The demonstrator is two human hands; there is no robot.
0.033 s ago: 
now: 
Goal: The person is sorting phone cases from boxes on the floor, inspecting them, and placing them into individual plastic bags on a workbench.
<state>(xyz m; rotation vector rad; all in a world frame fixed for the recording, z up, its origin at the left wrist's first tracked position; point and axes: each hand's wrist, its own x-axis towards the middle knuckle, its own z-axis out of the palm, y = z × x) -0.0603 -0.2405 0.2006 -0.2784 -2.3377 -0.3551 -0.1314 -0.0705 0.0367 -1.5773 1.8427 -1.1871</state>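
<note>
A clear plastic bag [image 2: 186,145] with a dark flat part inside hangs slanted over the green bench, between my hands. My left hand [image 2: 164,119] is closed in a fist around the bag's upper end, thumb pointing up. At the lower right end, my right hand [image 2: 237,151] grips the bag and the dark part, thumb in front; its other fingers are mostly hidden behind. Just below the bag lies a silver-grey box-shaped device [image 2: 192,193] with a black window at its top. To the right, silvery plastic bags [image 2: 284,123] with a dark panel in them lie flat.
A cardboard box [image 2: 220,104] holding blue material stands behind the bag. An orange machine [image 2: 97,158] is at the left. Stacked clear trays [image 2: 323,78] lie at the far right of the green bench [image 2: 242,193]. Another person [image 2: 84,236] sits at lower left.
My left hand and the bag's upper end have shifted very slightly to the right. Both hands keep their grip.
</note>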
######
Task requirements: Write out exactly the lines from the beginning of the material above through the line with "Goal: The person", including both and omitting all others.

Answer area:
The demonstrator is two human hands; there is no robot.
0.033 s ago: 
now: 
Goal: The person is sorting phone cases from boxes on the floor, inspecting them, and placing them into individual plastic bags on a workbench.

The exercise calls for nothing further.